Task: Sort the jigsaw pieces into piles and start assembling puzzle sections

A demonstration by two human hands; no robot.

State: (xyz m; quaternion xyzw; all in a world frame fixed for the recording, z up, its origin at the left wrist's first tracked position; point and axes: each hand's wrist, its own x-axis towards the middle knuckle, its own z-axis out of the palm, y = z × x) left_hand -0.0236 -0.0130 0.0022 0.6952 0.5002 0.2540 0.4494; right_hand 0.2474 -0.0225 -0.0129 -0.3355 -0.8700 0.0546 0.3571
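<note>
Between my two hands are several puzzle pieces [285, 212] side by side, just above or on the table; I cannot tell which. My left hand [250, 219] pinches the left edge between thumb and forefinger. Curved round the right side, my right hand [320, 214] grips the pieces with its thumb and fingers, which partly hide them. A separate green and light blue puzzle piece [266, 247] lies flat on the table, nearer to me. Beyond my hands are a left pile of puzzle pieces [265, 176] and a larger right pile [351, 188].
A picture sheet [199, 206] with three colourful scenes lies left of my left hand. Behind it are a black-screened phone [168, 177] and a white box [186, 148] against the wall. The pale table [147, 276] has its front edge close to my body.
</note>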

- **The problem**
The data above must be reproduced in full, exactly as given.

- **Response area**
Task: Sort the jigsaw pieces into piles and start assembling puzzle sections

A demonstration by two human hands; no robot.

State: (xyz m; quaternion xyzw; all in a world frame fixed for the recording, z up, its origin at the left wrist's first tracked position; point and axes: each hand's wrist, its own x-axis towards the middle knuckle, its own z-axis out of the palm, y = z × x) left_hand -0.0236 -0.0130 0.0022 0.6952 0.5002 0.2540 0.4494; right_hand 0.2474 -0.0225 -0.0129 -0.3355 -0.8700 0.0546 0.3571
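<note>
Between my two hands are several puzzle pieces [285, 212] side by side, just above or on the table; I cannot tell which. My left hand [250, 219] pinches the left edge between thumb and forefinger. Curved round the right side, my right hand [320, 214] grips the pieces with its thumb and fingers, which partly hide them. A separate green and light blue puzzle piece [266, 247] lies flat on the table, nearer to me. Beyond my hands are a left pile of puzzle pieces [265, 176] and a larger right pile [351, 188].
A picture sheet [199, 206] with three colourful scenes lies left of my left hand. Behind it are a black-screened phone [168, 177] and a white box [186, 148] against the wall. The pale table [147, 276] has its front edge close to my body.
</note>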

There is nothing further to this exercise.